• _WORK TO BE COMPLETED_: Each line of the listing that contains the word "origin" is to be copied.
───── GIVEN INFORMATION
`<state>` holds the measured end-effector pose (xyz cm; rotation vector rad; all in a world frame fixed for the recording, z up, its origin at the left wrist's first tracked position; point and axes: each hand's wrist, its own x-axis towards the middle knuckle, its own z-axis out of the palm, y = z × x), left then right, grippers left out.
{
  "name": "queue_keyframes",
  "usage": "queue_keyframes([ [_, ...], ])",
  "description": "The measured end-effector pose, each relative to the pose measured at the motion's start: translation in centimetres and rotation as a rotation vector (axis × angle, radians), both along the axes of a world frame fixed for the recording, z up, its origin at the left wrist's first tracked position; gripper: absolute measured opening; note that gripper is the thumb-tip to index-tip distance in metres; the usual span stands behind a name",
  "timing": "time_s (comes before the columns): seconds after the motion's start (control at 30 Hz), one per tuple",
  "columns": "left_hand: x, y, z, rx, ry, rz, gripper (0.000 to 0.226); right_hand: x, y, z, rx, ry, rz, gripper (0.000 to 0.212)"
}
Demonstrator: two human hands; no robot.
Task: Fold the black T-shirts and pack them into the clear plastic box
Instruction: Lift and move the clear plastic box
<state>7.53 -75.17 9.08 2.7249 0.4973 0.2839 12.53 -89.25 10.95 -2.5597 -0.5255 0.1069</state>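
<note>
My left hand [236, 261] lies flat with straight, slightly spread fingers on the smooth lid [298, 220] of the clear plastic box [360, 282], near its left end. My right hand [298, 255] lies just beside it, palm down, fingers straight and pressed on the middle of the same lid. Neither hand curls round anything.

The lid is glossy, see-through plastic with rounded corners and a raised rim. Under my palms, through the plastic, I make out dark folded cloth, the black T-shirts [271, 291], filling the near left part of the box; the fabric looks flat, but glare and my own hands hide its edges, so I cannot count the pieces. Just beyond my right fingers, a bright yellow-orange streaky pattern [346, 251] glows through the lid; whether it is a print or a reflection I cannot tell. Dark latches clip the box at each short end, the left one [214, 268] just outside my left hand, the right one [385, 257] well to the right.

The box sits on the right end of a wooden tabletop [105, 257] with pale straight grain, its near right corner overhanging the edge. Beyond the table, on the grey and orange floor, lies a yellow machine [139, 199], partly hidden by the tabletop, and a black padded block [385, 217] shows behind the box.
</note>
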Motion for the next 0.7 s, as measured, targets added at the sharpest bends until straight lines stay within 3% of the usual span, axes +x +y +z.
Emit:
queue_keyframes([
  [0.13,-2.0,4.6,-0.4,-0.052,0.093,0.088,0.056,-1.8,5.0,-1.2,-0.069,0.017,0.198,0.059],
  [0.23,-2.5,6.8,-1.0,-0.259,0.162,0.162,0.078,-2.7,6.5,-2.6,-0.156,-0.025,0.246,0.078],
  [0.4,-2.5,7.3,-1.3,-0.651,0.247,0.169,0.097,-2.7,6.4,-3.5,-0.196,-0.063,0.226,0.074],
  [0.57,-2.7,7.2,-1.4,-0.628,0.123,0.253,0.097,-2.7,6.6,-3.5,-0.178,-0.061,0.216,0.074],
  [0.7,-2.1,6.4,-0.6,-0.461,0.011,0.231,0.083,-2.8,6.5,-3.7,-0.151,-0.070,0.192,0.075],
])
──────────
• _RESPONSE BELOW_:
`<state>` holds the measured end-effector pose (xyz cm; rotation vector rad; all in a world frame fixed for the recording, z up, its origin at the left wrist's first tracked position; point and axes: each hand's wrist, its own x-axis towards the middle knuckle, its own z-axis out of the palm, y = z × x), left then right, grippers left out.
  "description": "The measured end-effector pose, each relative to the pose measured at the motion's start: translation in centimetres and rotation as a rotation vector (axis × angle, radians), both along the axes of a world frame fixed for the recording, z up, its origin at the left wrist's first tracked position; gripper: absolute measured opening; note that gripper is the thumb-tip to index-tip distance in metres; the usual span stands behind a name",

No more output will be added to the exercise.